* INFORMATION PROVIDED
··········

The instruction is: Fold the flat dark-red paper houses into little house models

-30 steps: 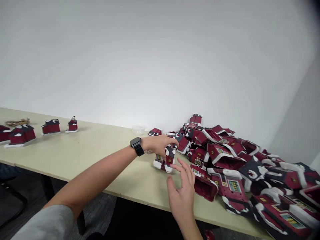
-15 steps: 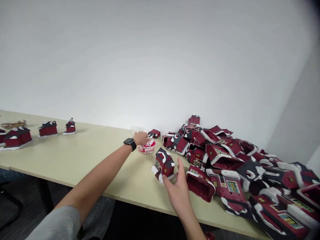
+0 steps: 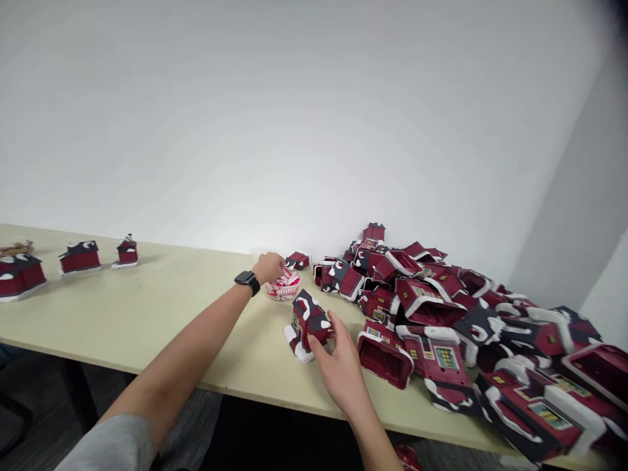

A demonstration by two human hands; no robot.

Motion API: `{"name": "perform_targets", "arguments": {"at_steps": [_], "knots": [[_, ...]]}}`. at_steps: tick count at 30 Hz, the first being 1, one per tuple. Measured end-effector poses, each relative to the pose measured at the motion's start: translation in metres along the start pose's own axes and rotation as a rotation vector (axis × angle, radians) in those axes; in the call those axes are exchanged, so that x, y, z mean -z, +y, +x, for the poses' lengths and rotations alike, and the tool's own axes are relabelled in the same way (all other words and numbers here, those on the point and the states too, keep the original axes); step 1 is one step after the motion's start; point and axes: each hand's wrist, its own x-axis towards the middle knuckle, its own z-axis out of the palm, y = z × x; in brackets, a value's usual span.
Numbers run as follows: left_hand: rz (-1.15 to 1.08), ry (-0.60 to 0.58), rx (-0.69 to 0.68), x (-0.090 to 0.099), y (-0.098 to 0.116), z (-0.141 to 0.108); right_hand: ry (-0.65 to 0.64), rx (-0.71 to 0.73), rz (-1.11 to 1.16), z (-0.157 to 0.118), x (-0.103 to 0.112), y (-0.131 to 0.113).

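Observation:
My left hand (image 3: 269,267), with a black watch on its wrist, is over a clear bowl (image 3: 271,295) of red-and-white pieces (image 3: 285,282). Its fingers are bent together at the rim, and whatever they pinch is hidden. My right hand (image 3: 341,366) has thumb and fingers on either side of a small model house (image 3: 309,325), dark red with a dark roof and white snow-like trim. The house stands slightly tilted at the near side of the bowl.
A big heap of similar houses (image 3: 432,304) covers the right of the table (image 3: 161,314), many showing hollow undersides. Further houses (image 3: 80,257) stand at the left, near some brown pieces (image 3: 17,248). One house (image 3: 297,260) lies behind the bowl by the wall.
My right hand has closed in on the model house and now grips it; the house has tipped a little. My left hand has stayed at the bowl. The view has shifted slightly.

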Motion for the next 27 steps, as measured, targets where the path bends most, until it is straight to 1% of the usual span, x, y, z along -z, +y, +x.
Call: {"name": "perform_targets", "arguments": {"at_steps": [3,6,9,11,14,16,17,19,21,23,25,27], "knots": [[0.048,0.078,-0.038,0.011,0.002,-0.014,-0.023,-0.005,-0.048,0.0,0.001,-0.001],[0.105,0.144,-0.065,0.026,0.003,-0.035,-0.029,0.01,-0.038,0.0,0.002,-0.002],[0.156,0.147,-0.136,0.039,0.004,-0.062,-0.052,0.004,-0.035,0.001,0.002,-0.002],[0.179,0.105,-0.207,0.041,0.009,-0.081,-0.073,0.008,-0.041,0.003,0.002,-0.001],[0.209,-0.015,-0.305,0.035,0.022,-0.105,-0.092,0.023,-0.036,0.004,0.002,0.0],[0.164,-0.117,-0.325,0.032,0.028,-0.115,-0.085,0.012,0.015,0.003,0.002,0.002],[0.105,-0.165,-0.315,0.032,0.029,-0.119,-0.08,-0.002,0.054,0.002,0.002,0.003],[-0.058,-0.221,-0.264,0.037,0.022,-0.123,-0.084,-0.04,0.134,0.001,0.002,0.006],[-0.211,-0.226,-0.224,0.046,0.008,-0.127,-0.117,-0.074,0.176,-0.001,0.002,0.007],[-0.319,-0.248,-0.232,0.052,-0.009,-0.132,-0.152,-0.094,0.171,-0.003,0.002,0.005],[-0.397,-0.326,-0.265,0.05,-0.022,-0.138,-0.157,-0.102,0.155,-0.004,0.002,0.002],[-0.451,-0.389,-0.283,0.04,-0.025,-0.145,-0.134,-0.107,0.147,-0.004,0.002,-0.001]]}}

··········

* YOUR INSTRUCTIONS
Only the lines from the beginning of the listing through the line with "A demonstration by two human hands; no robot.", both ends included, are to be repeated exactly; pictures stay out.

* ANSWER BELOW
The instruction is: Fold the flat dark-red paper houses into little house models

-30 steps: 
-15 steps: 
+0 steps: 

A demonstration by two human hands; no robot.

This response is done.